Problem to work on: Nothing outside the range is wanted. Repeat exactly the lines below from the one with "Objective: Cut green" through the one with "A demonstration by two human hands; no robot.".

Data:
==========

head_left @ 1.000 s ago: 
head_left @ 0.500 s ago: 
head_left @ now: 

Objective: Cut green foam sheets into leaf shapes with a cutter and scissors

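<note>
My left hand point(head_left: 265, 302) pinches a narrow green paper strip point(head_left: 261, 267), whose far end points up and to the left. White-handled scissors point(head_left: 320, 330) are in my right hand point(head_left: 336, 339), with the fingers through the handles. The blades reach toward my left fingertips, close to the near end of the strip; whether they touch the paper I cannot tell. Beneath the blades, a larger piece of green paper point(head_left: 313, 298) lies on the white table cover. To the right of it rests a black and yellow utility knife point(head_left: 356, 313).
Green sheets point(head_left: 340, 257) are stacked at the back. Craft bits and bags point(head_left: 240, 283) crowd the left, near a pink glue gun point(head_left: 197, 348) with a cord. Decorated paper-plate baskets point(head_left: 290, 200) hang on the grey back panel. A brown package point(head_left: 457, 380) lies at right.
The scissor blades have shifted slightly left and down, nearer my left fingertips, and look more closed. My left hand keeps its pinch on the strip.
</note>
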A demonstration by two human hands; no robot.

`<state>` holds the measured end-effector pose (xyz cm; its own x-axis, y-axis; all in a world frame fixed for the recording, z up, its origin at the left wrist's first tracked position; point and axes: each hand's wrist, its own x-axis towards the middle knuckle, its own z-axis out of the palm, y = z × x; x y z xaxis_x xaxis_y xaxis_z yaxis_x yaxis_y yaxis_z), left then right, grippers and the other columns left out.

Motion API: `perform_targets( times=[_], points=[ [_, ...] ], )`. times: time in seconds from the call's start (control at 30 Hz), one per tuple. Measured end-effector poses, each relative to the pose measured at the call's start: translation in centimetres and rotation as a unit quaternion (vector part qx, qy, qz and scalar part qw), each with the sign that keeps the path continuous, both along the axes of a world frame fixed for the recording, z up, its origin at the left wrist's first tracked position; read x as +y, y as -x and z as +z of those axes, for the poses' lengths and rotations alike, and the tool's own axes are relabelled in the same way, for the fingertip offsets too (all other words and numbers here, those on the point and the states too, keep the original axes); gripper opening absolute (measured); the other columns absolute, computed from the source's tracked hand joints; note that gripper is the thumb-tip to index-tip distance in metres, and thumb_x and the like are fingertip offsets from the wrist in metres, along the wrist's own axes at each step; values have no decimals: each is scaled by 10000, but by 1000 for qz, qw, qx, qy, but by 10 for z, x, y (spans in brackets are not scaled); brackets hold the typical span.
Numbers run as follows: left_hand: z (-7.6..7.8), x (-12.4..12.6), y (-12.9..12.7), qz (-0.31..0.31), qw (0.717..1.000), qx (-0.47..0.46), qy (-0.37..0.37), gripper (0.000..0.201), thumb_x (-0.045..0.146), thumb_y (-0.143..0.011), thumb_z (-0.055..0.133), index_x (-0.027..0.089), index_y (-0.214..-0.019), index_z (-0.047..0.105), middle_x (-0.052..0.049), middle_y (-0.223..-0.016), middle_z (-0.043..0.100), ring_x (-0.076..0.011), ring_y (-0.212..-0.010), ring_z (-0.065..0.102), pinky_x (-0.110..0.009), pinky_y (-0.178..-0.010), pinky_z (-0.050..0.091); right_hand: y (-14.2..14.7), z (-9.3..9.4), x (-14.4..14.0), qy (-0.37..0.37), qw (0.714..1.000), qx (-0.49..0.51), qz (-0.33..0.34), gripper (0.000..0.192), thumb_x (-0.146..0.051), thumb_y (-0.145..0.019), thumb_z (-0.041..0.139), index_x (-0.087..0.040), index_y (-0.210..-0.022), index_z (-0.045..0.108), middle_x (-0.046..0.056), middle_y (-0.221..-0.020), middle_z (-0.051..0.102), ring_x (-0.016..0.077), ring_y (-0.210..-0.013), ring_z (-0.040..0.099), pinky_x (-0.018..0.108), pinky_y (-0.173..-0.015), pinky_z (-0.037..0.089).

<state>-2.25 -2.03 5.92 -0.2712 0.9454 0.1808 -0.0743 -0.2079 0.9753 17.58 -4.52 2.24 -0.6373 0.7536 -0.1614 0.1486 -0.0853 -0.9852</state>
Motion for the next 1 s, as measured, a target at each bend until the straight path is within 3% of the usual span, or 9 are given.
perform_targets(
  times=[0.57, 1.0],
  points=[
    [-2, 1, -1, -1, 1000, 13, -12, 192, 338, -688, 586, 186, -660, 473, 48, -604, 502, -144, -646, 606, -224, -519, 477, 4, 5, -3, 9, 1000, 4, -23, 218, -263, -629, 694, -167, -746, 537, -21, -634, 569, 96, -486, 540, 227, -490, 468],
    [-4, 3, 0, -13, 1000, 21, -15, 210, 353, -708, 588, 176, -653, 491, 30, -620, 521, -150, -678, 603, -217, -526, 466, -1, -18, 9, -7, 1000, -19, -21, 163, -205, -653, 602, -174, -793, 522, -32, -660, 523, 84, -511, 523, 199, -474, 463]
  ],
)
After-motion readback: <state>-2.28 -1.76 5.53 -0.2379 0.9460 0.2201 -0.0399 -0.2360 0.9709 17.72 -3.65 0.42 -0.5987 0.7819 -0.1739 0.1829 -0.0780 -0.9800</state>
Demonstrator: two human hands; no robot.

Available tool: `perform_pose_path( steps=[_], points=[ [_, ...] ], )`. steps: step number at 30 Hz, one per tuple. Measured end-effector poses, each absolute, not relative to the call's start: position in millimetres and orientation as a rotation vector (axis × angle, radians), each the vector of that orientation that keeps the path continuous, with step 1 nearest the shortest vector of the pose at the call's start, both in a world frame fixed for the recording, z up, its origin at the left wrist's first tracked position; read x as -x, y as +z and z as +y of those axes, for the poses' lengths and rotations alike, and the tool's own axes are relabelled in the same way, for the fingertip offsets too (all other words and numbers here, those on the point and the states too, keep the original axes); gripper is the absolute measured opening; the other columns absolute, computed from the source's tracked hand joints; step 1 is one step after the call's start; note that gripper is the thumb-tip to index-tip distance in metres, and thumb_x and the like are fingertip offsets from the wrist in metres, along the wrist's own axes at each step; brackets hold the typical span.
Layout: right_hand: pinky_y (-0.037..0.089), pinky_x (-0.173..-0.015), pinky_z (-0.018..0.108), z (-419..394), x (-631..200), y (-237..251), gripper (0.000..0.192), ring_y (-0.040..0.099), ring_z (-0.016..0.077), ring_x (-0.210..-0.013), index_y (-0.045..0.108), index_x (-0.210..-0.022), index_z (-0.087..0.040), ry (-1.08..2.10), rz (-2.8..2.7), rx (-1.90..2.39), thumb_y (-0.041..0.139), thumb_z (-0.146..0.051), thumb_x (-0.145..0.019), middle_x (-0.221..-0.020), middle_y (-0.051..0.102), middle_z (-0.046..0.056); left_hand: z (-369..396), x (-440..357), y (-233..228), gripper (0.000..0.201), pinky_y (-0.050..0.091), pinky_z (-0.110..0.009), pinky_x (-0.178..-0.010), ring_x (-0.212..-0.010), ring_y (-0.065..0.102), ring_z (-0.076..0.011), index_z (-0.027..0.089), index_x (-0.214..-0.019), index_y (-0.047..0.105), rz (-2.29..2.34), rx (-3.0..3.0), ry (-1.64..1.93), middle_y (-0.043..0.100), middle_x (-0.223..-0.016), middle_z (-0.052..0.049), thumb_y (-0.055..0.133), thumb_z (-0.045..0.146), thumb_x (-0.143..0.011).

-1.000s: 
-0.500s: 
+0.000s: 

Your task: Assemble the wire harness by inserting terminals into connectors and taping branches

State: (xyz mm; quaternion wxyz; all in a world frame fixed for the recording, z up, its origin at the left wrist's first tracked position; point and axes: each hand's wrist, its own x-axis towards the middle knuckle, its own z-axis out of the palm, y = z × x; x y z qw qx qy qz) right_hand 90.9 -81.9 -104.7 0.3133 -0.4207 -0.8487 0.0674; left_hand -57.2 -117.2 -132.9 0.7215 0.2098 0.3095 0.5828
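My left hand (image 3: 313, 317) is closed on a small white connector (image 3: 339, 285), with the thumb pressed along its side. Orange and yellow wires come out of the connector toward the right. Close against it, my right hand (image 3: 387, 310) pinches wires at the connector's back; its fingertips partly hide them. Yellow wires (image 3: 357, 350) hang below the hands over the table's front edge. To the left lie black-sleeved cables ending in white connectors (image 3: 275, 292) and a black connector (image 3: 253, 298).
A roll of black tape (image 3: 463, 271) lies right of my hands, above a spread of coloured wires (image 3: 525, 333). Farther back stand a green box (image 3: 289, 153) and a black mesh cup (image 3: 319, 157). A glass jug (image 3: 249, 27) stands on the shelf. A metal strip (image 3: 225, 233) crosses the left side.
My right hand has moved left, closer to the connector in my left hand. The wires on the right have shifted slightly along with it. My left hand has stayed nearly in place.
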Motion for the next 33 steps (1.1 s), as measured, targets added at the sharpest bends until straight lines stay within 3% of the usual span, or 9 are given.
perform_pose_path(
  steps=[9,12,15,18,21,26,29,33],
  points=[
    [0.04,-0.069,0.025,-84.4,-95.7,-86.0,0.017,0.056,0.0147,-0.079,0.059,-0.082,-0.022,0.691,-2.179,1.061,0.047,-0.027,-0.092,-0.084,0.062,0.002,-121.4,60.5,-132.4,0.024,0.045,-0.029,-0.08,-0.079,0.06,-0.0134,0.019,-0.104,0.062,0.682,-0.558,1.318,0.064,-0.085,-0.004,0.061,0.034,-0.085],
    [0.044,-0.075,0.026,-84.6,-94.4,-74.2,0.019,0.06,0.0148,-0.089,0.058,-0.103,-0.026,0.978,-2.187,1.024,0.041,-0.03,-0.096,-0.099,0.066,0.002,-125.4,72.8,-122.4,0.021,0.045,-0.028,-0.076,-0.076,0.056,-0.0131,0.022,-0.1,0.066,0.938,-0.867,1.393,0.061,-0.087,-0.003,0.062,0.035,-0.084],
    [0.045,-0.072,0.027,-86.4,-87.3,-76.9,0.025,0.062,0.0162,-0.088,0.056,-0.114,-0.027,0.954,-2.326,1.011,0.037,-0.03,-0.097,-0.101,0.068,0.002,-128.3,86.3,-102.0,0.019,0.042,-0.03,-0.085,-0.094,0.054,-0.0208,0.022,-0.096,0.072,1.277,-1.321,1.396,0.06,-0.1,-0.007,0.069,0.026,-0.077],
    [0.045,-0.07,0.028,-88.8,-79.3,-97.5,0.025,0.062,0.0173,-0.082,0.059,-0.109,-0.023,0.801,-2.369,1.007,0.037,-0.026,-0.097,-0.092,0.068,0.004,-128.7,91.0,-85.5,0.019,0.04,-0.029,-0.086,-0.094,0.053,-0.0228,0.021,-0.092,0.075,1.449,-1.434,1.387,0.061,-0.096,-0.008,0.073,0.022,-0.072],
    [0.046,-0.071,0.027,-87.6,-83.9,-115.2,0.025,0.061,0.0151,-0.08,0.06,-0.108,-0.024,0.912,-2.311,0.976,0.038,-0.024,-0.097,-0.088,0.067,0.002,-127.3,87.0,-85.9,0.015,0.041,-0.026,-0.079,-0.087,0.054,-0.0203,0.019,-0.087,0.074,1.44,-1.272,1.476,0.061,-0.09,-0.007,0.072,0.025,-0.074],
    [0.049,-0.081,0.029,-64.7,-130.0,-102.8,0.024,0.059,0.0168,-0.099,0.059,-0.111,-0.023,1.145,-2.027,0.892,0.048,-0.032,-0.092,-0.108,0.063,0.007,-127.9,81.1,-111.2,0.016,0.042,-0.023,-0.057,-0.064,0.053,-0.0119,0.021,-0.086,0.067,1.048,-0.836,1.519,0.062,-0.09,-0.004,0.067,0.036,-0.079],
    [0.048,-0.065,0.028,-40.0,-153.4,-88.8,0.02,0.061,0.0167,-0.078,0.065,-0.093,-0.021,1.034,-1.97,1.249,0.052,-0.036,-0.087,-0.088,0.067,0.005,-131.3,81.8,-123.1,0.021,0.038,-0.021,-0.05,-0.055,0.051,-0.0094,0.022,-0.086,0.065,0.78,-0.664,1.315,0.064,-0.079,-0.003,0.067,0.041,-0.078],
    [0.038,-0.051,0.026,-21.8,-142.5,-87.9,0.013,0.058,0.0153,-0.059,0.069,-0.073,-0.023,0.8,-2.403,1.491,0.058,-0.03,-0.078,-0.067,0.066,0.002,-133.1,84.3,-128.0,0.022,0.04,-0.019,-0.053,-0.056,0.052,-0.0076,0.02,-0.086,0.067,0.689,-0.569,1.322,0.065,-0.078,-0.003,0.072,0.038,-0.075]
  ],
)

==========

Answer to this problem:
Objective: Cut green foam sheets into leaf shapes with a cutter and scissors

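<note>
My left hand point(head_left: 265, 302) pinches a narrow green paper strip point(head_left: 261, 267), whose far end points up and to the left. White-handled scissors point(head_left: 320, 330) are in my right hand point(head_left: 336, 339), with the fingers through the handles. The blades reach toward my left fingertips, close to the near end of the strip; whether they touch the paper I cannot tell. Beneath the blades, a larger piece of green paper point(head_left: 313, 298) lies on the white table cover. To the right of it rests a black and yellow utility knife point(head_left: 356, 313).
Green sheets point(head_left: 340, 257) are stacked at the back. Craft bits and bags point(head_left: 240, 283) crowd the left, near a pink glue gun point(head_left: 197, 348) with a cord. Decorated paper-plate baskets point(head_left: 290, 200) hang on the grey back panel. A brown package point(head_left: 457, 380) lies at right.
The scissor blades have shifted slightly left and down, nearer my left fingertips, and look more closed. My left hand keeps its pinch on the strip.
</note>
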A demonstration by two human hands; no robot.

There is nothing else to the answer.